▸ **What to produce**
Whenever a line of the data below holds the string "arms", copy that line.

____

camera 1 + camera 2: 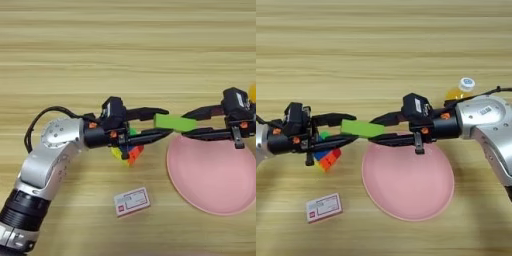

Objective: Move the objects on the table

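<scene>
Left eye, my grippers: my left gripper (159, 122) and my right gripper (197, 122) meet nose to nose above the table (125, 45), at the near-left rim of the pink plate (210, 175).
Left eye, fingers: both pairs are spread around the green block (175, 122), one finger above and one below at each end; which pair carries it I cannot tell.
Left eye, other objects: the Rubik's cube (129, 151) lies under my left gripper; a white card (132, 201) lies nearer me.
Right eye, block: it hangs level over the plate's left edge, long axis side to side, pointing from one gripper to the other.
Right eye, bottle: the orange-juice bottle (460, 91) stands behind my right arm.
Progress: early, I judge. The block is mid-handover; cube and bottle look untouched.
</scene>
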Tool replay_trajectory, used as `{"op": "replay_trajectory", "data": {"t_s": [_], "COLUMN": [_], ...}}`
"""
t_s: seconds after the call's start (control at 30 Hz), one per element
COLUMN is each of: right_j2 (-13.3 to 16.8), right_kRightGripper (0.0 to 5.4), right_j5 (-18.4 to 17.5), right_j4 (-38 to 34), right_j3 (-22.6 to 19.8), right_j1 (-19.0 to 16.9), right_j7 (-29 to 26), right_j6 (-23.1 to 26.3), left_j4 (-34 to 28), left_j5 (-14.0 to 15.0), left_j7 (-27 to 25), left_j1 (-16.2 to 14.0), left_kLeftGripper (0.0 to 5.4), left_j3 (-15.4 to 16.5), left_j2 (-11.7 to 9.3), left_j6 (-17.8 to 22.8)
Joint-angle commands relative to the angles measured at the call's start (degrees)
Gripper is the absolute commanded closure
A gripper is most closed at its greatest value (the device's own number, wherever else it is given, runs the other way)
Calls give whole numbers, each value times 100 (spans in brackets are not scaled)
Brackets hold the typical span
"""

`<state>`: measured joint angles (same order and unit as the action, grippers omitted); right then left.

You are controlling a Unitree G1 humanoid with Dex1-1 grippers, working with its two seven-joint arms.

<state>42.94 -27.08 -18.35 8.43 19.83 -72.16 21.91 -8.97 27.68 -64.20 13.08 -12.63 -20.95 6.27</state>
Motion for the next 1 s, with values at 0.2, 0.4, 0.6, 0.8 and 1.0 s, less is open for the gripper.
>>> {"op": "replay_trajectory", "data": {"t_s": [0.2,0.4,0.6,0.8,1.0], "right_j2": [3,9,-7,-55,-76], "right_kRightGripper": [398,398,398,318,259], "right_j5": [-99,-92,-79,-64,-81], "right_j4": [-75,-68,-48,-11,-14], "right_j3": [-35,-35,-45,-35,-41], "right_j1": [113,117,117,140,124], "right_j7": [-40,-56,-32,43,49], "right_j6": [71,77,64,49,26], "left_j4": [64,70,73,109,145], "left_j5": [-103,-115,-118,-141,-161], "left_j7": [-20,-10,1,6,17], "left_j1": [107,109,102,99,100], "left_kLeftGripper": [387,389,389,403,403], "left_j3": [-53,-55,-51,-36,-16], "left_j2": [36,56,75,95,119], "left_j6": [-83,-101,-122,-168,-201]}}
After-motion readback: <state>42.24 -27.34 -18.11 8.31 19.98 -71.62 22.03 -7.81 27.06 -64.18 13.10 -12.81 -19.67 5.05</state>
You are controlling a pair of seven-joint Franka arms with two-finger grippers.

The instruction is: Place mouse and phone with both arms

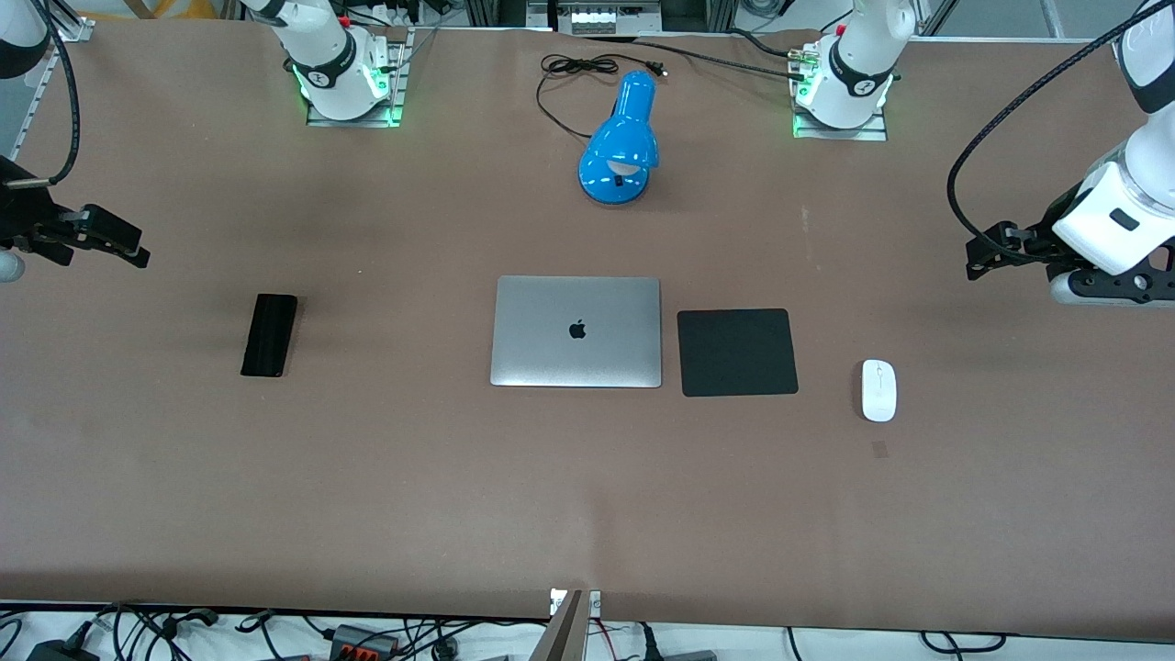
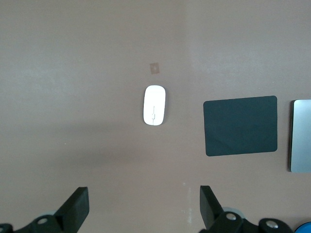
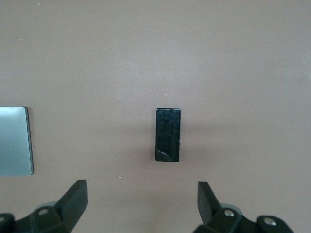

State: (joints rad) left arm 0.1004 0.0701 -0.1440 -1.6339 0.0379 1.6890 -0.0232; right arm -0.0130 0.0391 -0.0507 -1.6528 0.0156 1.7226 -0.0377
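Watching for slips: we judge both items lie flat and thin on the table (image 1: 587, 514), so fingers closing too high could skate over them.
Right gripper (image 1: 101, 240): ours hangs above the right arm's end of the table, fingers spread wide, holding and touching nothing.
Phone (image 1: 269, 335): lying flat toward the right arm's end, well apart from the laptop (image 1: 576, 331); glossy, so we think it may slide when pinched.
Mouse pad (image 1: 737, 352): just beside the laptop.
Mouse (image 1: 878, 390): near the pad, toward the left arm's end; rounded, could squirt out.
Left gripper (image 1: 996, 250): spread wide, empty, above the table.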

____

▸ **Expected answer**
You are controlling a Unitree G1 humanoid with Dex1-1 grippers, working with its two seven-joint arms.
You are controlling a pair of seven-joint Franka arms with two-finger grippers.
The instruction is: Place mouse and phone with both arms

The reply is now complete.